Requirement: In the data below, find the lines containing "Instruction" and say how many there are, nothing more.
Extracted information: Begin
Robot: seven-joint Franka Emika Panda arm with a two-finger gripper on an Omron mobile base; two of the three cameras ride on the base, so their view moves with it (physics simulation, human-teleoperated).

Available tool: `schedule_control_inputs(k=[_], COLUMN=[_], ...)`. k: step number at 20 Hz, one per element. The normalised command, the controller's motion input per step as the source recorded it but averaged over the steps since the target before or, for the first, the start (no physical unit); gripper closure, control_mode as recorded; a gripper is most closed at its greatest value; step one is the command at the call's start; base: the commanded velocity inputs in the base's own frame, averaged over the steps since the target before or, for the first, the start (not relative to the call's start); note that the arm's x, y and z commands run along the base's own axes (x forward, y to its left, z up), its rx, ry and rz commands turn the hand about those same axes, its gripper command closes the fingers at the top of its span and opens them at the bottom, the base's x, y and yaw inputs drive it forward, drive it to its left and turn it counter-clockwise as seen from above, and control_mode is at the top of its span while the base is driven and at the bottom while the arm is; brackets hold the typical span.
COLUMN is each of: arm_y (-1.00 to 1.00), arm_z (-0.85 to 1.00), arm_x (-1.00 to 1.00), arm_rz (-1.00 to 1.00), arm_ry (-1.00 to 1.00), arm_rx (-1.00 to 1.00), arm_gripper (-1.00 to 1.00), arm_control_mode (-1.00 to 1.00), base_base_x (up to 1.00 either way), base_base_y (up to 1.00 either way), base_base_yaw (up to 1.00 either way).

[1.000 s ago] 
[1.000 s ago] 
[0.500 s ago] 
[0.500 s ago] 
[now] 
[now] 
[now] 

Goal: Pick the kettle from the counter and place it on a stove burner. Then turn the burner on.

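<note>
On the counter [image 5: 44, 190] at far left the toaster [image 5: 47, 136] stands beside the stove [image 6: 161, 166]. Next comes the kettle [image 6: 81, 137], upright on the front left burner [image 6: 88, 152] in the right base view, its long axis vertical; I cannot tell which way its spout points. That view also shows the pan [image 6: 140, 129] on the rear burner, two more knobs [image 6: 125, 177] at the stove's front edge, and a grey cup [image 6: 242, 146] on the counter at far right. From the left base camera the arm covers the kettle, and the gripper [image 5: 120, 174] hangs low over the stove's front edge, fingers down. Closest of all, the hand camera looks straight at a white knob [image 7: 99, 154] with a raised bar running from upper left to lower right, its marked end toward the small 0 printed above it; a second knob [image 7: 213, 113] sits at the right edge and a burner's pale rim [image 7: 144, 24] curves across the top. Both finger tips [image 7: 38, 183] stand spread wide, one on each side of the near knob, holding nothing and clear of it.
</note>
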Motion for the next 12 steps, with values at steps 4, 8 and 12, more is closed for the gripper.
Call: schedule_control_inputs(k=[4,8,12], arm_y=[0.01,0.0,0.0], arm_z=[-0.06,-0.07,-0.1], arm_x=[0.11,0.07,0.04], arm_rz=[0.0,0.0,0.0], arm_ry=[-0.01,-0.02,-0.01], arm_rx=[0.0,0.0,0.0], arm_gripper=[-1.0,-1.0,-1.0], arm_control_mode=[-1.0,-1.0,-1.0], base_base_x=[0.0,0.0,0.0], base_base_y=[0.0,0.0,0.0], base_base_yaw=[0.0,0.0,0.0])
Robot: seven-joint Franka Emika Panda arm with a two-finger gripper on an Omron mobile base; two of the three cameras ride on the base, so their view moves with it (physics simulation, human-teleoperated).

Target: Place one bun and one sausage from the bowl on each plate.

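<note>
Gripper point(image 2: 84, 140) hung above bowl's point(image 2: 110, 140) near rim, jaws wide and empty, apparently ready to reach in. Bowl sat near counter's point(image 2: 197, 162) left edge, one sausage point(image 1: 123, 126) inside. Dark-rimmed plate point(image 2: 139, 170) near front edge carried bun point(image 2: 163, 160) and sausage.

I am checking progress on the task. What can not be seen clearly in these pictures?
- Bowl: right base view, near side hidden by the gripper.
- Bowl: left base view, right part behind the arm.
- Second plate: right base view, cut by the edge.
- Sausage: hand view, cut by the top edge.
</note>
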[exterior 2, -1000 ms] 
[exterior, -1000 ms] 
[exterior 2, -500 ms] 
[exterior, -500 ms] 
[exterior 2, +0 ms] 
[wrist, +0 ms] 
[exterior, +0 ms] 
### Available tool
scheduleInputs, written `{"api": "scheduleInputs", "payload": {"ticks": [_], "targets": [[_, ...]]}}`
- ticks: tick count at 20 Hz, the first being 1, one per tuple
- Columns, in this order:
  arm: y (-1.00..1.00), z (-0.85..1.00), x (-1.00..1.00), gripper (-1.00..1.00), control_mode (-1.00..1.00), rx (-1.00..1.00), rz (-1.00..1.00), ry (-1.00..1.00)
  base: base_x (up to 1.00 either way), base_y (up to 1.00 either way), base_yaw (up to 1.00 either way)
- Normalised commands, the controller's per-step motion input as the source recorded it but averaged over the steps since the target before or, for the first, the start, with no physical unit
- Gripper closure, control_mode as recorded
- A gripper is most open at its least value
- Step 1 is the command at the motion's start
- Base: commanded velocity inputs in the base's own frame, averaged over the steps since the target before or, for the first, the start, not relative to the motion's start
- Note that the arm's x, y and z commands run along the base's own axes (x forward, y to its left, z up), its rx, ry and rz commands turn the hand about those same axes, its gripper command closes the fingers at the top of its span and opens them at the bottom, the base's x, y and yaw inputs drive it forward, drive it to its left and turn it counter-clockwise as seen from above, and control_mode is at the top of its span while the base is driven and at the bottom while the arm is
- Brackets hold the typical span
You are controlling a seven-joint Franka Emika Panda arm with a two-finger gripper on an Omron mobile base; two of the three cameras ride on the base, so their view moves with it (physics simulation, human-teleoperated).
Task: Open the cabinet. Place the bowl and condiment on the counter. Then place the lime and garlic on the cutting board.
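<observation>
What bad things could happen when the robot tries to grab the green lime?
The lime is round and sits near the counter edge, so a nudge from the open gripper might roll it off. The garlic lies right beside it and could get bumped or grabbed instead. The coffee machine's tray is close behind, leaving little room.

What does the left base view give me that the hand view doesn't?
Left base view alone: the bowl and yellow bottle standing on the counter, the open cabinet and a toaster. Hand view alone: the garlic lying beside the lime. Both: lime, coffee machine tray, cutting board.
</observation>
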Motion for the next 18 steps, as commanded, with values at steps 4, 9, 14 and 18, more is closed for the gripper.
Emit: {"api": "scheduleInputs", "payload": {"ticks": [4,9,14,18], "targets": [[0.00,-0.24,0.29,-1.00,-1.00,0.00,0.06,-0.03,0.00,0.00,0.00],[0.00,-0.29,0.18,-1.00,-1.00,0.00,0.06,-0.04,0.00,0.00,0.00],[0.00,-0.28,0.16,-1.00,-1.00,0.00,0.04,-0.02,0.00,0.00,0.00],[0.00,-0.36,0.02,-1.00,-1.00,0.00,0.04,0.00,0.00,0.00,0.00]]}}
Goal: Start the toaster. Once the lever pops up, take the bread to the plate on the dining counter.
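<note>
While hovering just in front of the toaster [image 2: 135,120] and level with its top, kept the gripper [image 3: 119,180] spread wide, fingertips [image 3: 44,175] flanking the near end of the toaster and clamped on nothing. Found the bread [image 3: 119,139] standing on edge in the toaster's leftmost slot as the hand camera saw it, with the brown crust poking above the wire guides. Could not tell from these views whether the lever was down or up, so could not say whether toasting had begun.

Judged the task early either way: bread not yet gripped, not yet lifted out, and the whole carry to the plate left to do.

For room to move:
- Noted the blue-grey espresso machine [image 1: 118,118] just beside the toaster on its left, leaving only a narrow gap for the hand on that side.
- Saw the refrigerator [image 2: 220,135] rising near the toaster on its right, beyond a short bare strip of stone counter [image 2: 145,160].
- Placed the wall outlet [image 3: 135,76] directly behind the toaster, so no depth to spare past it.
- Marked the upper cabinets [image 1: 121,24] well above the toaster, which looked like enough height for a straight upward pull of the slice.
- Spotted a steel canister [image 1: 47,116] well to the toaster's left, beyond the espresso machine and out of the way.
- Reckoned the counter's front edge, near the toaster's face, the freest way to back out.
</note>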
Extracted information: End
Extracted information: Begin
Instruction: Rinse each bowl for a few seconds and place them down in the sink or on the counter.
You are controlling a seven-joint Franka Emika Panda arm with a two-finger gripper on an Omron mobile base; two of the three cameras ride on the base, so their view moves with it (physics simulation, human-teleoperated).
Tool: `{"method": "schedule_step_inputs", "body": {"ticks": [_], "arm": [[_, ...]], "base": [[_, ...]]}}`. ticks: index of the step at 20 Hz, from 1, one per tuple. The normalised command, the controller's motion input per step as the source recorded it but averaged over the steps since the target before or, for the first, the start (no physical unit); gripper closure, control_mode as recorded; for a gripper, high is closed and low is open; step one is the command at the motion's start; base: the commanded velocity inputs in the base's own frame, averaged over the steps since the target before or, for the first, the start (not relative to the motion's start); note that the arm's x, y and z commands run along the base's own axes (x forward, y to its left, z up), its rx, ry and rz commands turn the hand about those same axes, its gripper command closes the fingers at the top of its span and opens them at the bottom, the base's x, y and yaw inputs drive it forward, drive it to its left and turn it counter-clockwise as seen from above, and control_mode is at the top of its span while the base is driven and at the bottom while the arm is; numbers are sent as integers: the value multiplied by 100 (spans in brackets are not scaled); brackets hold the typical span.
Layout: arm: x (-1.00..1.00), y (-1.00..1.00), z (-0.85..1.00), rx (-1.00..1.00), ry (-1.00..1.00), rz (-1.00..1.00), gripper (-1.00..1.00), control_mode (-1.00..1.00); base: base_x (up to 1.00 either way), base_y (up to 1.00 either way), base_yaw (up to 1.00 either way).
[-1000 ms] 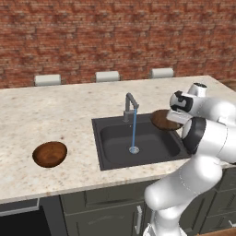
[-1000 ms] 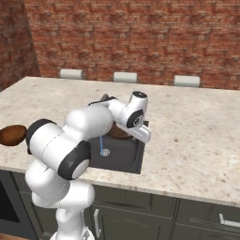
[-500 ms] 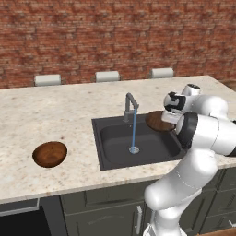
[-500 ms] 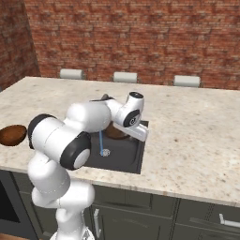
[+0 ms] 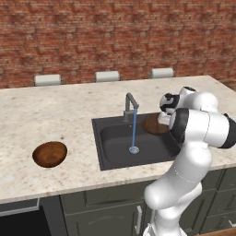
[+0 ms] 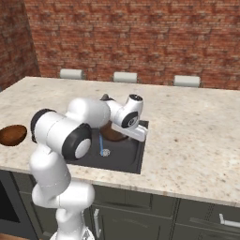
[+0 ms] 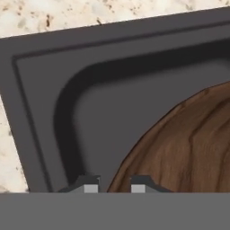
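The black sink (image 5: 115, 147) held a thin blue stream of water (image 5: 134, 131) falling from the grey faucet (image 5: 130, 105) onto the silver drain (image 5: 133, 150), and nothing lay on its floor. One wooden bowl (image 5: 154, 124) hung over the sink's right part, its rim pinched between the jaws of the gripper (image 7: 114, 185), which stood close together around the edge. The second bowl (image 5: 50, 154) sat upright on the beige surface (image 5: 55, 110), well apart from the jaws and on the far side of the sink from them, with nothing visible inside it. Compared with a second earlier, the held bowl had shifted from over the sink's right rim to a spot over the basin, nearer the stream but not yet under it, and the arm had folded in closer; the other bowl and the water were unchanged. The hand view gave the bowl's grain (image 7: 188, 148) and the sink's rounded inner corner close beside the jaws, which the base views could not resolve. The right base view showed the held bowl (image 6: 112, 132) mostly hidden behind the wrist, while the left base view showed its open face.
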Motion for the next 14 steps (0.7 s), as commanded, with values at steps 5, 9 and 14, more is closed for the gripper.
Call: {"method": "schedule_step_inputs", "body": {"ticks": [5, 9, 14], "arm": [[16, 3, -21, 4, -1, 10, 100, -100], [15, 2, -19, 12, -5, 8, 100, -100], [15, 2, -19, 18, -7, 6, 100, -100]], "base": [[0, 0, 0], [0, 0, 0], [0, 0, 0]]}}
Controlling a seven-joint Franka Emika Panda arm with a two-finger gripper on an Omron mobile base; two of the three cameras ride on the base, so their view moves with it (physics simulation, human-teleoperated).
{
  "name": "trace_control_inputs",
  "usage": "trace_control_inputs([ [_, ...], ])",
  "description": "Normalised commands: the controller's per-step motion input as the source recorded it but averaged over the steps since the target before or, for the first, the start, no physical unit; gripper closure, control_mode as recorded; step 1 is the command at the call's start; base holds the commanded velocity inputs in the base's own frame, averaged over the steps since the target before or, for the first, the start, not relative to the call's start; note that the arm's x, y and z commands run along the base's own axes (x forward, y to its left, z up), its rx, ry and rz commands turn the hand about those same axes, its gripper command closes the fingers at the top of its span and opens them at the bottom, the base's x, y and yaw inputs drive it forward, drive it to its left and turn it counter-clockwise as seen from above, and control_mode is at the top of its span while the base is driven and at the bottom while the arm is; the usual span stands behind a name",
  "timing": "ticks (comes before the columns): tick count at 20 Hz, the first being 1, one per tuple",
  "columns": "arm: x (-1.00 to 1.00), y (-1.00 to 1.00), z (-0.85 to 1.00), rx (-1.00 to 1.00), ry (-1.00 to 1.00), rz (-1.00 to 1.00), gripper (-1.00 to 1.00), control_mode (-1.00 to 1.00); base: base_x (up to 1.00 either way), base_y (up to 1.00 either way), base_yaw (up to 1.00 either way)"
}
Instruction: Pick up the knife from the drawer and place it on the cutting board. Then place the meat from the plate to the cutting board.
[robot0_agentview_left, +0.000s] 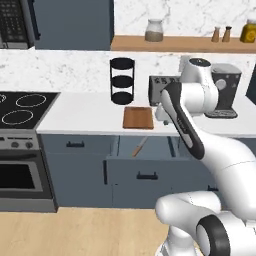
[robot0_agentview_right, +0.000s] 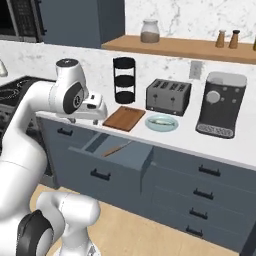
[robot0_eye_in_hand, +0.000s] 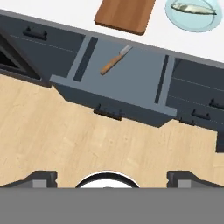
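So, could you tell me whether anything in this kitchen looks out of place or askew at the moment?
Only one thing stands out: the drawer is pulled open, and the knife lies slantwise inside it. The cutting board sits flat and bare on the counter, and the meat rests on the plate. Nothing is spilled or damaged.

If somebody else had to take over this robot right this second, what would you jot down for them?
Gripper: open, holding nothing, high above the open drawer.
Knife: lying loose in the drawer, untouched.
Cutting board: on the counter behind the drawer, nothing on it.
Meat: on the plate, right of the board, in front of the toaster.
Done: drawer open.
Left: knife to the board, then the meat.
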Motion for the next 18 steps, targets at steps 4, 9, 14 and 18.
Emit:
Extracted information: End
Task response: 2